There is a mixture of shrewdness and extravagant self-conceit, of knowledge and ignorance, of wisdom and folly in this whole system of this man that I am somewhat at a loss to find definitions for it. Yet it is undoubted that he has gained followers at home and abroad–and boasts of having twenty-five thousand at Nauvoo and two hundred thousand in the Union. This is an extravagant estimate, but the number must be large. His theological system is very nearly Christian Unitarianism–with the addition of the power of baptism by the priests of adults to remit sin, and of the new hierarchy of which Smith is the chief by divine appointment. After tea, as we expected the steamer to take us off in the night, we returned to the wretched quarter we left in the morning–and bade good bye to the prophet, who accompanied us to them in his carriage. On the whole I was glad I had been [to see Joseph Smith]. Such a man is a study not for himself, but as serving to show what turns the human mind will sometimes take. And herafter if I should live, I may compare the results of this delusion with the condition in which I saw it and its mountebank apostle.

Thursday, May 16. Steamer Hibernian from Nauvoo. Davenport.
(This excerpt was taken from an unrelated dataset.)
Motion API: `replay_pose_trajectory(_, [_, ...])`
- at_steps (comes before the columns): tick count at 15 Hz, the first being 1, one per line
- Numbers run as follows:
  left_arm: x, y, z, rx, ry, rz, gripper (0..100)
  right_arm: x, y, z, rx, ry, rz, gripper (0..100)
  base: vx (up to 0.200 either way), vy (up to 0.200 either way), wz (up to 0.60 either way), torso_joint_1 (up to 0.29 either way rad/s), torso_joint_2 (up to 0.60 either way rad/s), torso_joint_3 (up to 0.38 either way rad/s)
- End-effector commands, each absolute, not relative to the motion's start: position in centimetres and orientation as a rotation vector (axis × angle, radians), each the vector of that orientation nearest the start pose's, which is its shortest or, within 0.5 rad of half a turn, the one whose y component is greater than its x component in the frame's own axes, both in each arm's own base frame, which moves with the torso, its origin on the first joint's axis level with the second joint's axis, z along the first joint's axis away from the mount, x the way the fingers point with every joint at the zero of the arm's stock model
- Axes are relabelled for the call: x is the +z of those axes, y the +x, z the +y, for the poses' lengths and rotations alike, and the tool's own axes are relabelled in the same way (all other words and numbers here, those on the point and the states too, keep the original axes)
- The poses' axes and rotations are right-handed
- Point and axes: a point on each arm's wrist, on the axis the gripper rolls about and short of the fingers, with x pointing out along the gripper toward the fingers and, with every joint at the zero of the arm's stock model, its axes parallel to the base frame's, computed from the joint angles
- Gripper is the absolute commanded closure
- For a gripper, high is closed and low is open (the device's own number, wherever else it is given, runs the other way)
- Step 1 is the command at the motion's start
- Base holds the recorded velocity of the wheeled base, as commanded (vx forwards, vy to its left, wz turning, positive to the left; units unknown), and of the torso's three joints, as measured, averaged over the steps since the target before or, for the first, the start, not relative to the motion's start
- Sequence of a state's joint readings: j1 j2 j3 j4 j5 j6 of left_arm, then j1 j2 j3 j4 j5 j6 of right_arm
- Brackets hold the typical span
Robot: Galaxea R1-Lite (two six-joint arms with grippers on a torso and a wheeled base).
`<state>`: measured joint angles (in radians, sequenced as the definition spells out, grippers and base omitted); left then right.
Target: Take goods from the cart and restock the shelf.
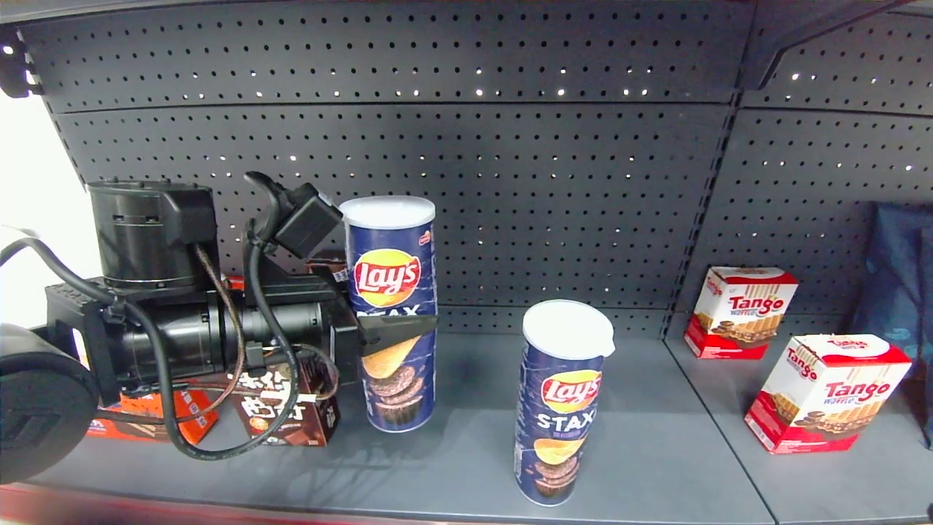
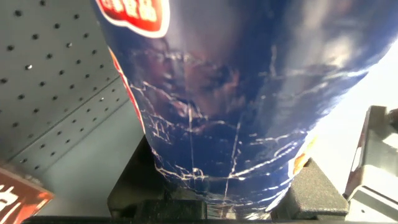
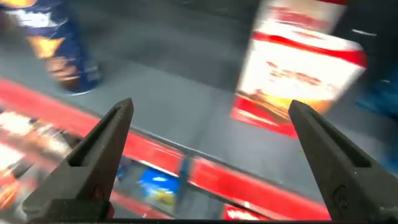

Quincy did not tell me of his discovery of the cockroaches assembled on the coverlet of our bed, drawn out probably by the fire, which was lighted to warm us. So I slept in happy ignorance upon the outside, expecting the call of the steamer every moment. It was in fact five o’clock in the morning before the Hibernian came along. We hastened to get on board for the sake of dressing a little more comfortably–this being the first time such a change has ever been deemed by me an improvement . . . 3


Notes
1. Just what Adams means here is unclear. Does he suggest that he and Quincy could have shown that the ms did not contain the writings of Abraham? It seems unlikely that either had any expertise in hieratic. Indeed, no one in the U.S. had at the time. Perhaps Adams is merely venting his general disgust for the frontier and its inhabitants of which he apparently thought Joseph Smith a somewhat atypical rascal. Adams’ very extensive diary shows a somewhat distasteful snobbery. A kind of visitor from hell reminiscent of a smirking George Sanders.

2. The episodes of Missouri resonated with Adams’ antislavery views. The connection Adams sees with slavery possibly stemmed from the Missouri compromise and the “packing” of the territory with the dregs of society by the slave states to strengthen their case. But perhaps he simply extended his revulsion directed against the practice to the inhabitants of the state, i.e., those capable of supporting slavery were capable of any outrage.

3. Adams generally found the conditions aboard the river boats to be primitive. The Hibernian was no exception, the comparison is meant to reflect on his Nauvoo accomodations. Joseph Smith’s hope to have a “first class” [i.e., the Nauvoo House] facility for greeting important visitors was never fulfilled.